Today’s Solutions: June 16, 2026

Andrea Hammer | October/November 2011 Issue
Ode to Lily Yeh Beijing, China
In her new book, Awakening Creativity: Dandelion SchoolBlossoms, Lily Yeh writes that she does not consider herself brave. Yet as the founder of Barefoot Arists, a non-profit group that creates social change with art, she has been a global catalyst, transforming broken inner-city neighborhoods everywhere from North Philadelphia to Rwanda.
“People living in disenfranchised and traumatized communities often became totally silenced and invisible to the world,” she says. “Awakening creativity in people in general, especially in traumatized situations, empowers and heals. It gives them space to express themselves and share their grief, despair and dreams for the future.”
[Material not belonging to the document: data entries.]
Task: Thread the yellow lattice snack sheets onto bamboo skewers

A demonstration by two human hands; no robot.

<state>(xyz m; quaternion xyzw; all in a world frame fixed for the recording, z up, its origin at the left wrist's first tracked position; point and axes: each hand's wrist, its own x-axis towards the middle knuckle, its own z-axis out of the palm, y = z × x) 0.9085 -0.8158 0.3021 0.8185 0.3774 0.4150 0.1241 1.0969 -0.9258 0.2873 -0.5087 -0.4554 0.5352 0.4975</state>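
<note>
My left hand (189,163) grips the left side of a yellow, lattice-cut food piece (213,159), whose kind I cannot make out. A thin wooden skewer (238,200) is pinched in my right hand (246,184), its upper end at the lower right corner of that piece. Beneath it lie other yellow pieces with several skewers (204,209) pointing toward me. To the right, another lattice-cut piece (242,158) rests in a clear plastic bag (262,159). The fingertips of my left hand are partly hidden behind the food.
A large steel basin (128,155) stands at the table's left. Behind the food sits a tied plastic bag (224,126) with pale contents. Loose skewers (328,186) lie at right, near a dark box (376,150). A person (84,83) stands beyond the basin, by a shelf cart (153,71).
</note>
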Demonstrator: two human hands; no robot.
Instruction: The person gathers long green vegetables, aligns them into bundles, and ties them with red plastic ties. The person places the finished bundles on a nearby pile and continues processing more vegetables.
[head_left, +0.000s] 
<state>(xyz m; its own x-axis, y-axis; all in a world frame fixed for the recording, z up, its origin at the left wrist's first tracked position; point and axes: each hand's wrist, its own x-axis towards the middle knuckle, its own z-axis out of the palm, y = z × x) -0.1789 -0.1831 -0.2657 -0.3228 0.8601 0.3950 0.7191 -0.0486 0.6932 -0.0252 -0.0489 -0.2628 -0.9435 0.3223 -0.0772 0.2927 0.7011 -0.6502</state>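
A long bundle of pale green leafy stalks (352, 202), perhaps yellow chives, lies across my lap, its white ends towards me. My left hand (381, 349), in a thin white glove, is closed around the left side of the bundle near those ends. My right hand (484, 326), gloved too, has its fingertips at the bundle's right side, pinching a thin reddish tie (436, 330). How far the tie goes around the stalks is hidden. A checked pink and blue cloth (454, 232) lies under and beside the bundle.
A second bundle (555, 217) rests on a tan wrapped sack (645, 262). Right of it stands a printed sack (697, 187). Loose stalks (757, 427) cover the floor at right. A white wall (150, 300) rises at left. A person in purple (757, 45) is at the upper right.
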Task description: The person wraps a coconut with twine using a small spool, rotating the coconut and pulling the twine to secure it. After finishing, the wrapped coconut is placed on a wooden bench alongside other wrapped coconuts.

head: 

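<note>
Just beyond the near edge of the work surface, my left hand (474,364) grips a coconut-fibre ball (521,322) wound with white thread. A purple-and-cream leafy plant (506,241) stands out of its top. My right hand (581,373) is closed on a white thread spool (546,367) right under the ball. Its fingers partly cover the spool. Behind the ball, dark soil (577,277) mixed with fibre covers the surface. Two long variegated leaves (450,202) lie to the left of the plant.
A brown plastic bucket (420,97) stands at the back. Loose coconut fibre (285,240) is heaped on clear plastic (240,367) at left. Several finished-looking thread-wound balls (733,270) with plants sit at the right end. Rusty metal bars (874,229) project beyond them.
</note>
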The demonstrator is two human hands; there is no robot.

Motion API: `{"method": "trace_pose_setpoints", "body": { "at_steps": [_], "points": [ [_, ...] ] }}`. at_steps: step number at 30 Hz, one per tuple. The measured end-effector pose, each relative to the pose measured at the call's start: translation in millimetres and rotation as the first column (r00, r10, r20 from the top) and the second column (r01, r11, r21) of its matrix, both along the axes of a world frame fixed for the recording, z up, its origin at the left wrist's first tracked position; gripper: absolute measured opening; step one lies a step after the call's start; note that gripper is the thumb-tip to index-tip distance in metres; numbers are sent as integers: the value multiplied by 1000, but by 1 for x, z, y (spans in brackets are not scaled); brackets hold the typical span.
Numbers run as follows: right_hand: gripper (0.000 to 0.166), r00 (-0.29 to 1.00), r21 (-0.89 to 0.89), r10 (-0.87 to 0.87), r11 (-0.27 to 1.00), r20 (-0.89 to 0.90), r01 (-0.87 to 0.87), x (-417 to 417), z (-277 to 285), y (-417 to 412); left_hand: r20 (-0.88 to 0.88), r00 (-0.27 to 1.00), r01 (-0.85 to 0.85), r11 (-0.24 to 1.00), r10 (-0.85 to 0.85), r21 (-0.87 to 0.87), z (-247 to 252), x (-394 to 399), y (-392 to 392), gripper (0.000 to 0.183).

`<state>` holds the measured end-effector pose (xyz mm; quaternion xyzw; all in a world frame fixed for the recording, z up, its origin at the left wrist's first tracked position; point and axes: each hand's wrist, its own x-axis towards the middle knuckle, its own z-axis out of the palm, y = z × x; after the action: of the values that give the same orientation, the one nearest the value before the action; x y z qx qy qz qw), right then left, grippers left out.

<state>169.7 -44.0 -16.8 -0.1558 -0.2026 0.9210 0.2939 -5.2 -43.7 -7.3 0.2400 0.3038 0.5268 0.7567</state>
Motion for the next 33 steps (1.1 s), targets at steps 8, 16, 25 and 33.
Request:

Drawing on the belief that art making is accessible, inclusive, nurturing and healing, Yeh -re-imagined a rundown factory on Beijing’s outskirts as a school for migrant workers’ children who were without access to education. During the five-year metamorphosis of the space, hundreds of students, teachers and volunteers participated in painting, mosaic and sculpture projects at Dandelion School. Yeh’s first book, filled with colorful images of fully engaged participants, provides visual testimony to the uplifting power of her work.
As one example, Yeh recalled a young teenaged boy at the school whose family raised pigs. He was new, felt out of place, lacked confidence and was unhappy—even though the school offered better living conditions and an opportunity for education. Feeling utterly miserable, the teenager wanted to quit school and return home.
“While waiting for his father, who was not immediately available, to pick him up, he saw people making mosaics on campus,” Yeh said. “He joined them and liked it so much that he smiled and interacted with the other students. He left for the weekend, but he came back to school the next Monday.”
Yeah has a long history of helping the disenfranchised cope with feelings of alienation and discrimination, build self-esteem and take ownership and action, and Barefoot Artists’ projects have uplifted many communities. As the co-founder and former director of The Village of Arts and Humanities in North Philadelphia, she organized neighborhood groups through arts and revitalization projects, remodeling 200 vacant city lots into artistic green spaces in 20 years.
“The colors and patterns echo throughout the space in The Village of Arts and -Humanities,” she says. “From a broken and forgotten place, our working -together turned it into a nationally known and celebratory community. It shows that art is a powerful tool in building community and social change. Artists can be at the center of that change.”